EXERCISE DETAILS
The following data has a line with "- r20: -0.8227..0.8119" and a line with "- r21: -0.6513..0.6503". Write out exactly those lines and all the lines between them.

DATA FOR THIS EXERCISE
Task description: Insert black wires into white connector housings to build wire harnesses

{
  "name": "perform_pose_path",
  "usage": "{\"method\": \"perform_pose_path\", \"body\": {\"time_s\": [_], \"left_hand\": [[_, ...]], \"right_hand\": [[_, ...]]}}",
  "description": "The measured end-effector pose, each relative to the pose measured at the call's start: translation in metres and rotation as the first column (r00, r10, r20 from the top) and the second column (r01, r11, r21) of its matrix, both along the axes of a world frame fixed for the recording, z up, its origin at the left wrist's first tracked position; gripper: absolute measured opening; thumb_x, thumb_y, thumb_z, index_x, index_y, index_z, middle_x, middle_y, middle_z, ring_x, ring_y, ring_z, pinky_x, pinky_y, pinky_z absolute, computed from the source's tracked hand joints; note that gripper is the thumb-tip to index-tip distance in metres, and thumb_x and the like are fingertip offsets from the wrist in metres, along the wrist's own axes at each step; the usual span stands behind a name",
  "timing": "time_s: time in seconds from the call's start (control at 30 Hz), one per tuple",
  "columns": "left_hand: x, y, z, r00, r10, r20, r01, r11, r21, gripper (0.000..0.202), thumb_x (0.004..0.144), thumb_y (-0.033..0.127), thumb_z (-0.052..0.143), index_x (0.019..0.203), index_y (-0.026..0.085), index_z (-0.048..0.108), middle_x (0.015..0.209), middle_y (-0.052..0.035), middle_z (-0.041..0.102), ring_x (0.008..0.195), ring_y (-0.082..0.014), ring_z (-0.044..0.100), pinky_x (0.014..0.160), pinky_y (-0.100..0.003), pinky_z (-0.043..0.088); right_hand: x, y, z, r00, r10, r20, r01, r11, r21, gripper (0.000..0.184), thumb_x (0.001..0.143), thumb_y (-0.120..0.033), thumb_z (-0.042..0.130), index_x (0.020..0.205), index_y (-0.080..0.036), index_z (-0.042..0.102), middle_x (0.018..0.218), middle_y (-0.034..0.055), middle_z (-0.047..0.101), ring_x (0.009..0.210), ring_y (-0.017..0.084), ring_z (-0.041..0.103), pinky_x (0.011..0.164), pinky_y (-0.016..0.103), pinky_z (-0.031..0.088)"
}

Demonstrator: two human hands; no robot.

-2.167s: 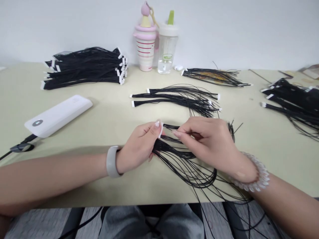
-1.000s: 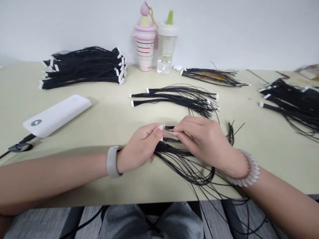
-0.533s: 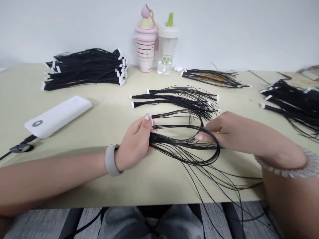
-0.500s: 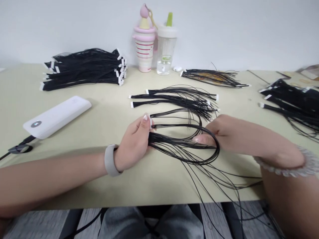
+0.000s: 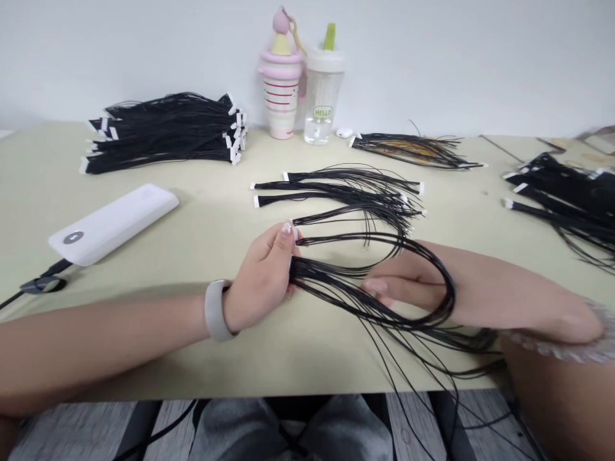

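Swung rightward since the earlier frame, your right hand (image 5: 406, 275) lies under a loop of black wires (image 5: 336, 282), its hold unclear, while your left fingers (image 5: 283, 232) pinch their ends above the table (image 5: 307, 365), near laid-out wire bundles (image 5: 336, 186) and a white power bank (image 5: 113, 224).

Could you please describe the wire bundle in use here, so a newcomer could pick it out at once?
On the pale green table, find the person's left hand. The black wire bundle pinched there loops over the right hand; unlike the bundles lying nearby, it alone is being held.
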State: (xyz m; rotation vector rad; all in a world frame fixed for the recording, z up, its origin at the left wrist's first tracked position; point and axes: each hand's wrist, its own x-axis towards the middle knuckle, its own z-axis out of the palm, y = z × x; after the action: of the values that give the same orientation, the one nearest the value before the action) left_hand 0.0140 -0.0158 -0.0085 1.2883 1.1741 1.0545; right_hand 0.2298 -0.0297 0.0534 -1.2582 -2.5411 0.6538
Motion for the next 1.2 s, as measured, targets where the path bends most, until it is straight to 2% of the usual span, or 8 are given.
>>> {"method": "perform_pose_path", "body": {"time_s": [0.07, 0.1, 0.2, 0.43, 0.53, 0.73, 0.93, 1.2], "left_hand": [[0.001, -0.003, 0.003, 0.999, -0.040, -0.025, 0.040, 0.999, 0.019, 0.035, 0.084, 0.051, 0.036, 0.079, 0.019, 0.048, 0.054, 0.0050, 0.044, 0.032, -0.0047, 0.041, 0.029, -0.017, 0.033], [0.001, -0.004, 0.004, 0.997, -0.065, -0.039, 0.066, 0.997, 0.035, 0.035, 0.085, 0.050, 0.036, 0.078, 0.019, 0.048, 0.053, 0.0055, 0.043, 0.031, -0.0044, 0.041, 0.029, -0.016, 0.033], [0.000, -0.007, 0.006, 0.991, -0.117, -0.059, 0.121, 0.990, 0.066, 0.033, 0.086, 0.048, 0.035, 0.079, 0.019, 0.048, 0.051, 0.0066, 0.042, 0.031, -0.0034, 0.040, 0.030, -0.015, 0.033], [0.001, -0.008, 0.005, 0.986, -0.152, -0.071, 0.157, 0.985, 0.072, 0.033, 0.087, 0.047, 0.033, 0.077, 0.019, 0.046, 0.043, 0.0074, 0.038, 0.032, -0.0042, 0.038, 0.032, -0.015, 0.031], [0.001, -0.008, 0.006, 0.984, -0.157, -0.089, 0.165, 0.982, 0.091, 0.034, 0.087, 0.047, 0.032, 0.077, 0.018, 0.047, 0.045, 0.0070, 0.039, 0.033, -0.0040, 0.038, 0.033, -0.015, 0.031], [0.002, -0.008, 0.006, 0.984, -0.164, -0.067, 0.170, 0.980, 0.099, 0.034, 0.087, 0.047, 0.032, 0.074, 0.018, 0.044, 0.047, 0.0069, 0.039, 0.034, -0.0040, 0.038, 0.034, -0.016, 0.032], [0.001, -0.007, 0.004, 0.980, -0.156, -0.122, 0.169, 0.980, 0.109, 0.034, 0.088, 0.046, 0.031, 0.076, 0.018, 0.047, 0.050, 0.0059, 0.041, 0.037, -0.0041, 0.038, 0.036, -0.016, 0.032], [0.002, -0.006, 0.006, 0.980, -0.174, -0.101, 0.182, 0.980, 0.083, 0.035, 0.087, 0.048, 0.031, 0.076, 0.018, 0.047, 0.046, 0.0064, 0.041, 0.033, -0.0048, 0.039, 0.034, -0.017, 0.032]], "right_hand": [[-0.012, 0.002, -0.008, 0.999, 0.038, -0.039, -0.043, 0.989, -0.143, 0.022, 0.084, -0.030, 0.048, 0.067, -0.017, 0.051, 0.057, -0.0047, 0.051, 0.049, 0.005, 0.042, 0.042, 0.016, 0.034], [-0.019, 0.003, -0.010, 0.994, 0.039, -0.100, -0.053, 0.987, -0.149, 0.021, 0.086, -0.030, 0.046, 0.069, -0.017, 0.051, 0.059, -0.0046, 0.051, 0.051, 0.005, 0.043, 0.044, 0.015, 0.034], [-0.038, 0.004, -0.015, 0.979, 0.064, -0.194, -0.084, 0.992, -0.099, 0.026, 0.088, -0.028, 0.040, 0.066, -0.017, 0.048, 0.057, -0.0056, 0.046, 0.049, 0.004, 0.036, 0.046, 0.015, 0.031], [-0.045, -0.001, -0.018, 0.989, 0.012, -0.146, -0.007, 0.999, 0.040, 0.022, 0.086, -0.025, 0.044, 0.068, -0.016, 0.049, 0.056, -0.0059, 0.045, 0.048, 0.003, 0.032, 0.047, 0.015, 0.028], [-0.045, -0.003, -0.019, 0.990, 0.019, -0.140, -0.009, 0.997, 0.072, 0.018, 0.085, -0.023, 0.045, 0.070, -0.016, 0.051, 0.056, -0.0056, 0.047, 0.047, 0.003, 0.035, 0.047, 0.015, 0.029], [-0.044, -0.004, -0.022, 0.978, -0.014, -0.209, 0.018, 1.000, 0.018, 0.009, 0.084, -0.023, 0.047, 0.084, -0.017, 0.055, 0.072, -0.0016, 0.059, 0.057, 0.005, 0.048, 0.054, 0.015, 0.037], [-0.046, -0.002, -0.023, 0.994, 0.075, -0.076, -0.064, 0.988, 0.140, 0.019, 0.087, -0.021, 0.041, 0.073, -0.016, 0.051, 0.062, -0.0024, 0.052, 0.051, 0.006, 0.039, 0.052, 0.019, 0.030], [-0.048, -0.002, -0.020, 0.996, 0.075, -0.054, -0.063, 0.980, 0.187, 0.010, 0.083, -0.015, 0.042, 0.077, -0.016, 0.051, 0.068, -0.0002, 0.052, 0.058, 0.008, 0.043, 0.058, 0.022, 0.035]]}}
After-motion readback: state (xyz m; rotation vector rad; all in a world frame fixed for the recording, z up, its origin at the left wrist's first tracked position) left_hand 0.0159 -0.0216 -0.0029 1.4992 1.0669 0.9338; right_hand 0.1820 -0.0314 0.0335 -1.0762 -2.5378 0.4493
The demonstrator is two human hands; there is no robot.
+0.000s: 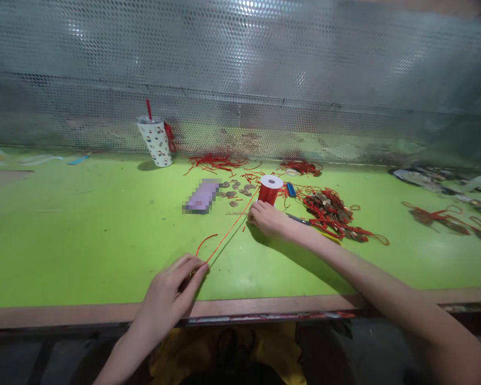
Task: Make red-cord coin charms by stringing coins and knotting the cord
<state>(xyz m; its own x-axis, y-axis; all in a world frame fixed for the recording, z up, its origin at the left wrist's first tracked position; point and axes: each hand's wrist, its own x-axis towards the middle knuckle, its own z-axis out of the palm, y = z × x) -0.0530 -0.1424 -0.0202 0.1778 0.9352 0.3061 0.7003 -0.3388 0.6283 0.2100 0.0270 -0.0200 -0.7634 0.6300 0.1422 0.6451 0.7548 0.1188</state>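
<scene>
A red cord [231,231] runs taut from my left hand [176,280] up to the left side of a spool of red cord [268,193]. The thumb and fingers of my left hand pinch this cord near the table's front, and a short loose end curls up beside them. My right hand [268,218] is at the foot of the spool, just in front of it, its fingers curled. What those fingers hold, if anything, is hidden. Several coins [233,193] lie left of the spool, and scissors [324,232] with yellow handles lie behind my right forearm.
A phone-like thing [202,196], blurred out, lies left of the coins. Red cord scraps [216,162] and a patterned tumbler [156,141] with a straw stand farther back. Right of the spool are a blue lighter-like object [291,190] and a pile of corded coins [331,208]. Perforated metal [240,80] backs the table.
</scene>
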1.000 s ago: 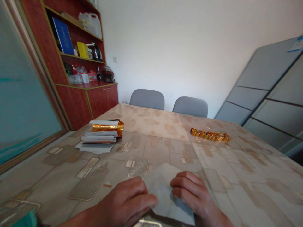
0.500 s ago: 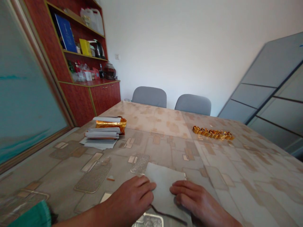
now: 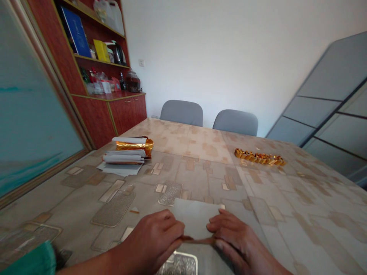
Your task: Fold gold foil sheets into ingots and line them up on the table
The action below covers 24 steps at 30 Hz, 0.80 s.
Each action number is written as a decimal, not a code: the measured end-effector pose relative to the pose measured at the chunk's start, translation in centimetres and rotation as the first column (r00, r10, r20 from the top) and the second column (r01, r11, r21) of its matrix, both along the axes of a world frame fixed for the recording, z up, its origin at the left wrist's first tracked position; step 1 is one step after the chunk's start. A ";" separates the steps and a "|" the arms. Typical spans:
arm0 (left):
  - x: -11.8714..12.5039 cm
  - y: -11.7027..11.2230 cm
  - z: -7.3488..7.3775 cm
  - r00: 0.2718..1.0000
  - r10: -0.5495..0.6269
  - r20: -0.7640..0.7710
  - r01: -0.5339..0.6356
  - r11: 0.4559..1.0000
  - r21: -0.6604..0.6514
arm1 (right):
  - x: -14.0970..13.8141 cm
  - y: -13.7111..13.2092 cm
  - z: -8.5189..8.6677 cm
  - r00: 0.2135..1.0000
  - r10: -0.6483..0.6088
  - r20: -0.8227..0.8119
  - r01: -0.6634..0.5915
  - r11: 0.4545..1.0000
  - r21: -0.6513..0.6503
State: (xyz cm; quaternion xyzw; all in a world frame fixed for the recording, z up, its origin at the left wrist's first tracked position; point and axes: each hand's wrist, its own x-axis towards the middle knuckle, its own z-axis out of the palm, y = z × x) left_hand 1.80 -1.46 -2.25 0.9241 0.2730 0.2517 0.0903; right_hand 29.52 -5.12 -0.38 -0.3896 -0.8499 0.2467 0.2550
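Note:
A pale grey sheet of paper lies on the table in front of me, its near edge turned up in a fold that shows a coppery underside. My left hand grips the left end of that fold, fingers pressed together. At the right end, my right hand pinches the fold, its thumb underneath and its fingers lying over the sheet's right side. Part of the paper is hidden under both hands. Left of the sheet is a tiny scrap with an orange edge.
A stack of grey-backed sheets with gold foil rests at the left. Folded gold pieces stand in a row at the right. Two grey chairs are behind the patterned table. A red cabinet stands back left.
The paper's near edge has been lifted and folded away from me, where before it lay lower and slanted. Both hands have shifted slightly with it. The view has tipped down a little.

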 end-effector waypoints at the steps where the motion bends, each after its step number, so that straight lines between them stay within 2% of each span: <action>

PROBLEM SOLUTION
  - r20: -0.8227..0.8119
  - r01: -0.6634..0.5915
  - r11: 0.4545..1.0000
  - r21: -0.6513..0.6503

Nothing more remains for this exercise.